# Task
Track down each line below containing the string "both" and copy it.

# Data section
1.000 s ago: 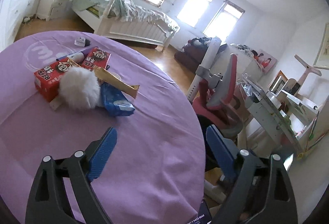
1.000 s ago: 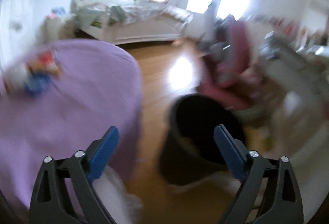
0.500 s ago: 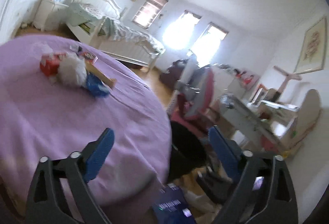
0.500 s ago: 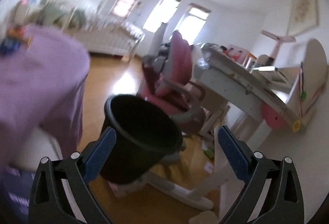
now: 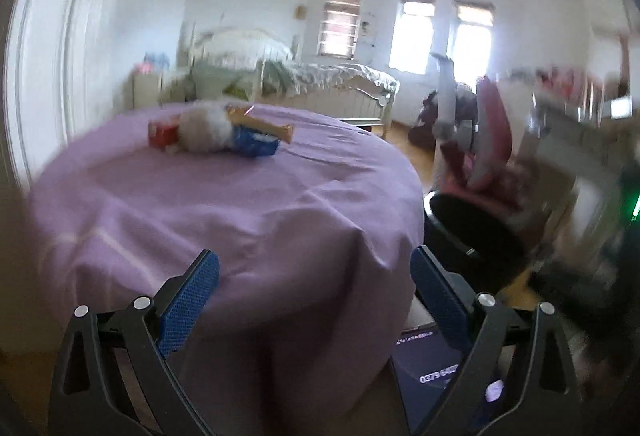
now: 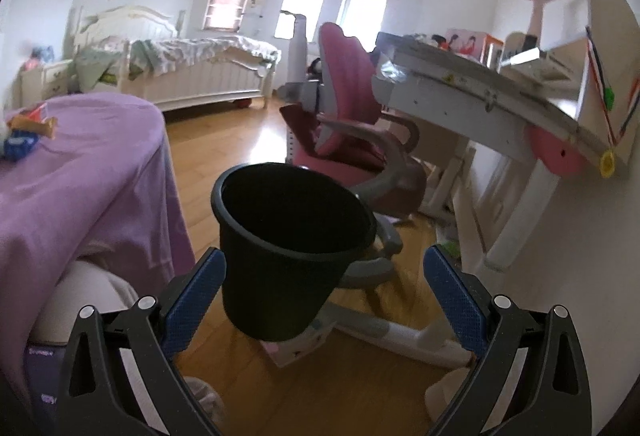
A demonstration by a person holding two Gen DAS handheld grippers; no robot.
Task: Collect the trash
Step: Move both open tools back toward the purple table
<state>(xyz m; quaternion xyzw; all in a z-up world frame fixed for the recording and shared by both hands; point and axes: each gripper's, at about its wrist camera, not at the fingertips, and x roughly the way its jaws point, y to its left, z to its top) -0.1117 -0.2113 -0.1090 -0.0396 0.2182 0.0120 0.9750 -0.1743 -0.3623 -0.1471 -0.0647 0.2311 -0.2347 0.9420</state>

# Your response
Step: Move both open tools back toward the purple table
<state>(xyz m; quaternion xyzw; all in a z-up world frame fixed for the recording and shared by both hands; point and axes: each gripper's, at about its wrist camera, not at the fingertips, and x roughly the way its jaws point, y to its left, z to its top) -0.1117 -0.2113 -0.1090 -0.0396 0.2182 0.0120 0.9750 -0.1743 -0.3623 -0.1471 -0.0647 0.2311 -0.2347 0.9420</state>

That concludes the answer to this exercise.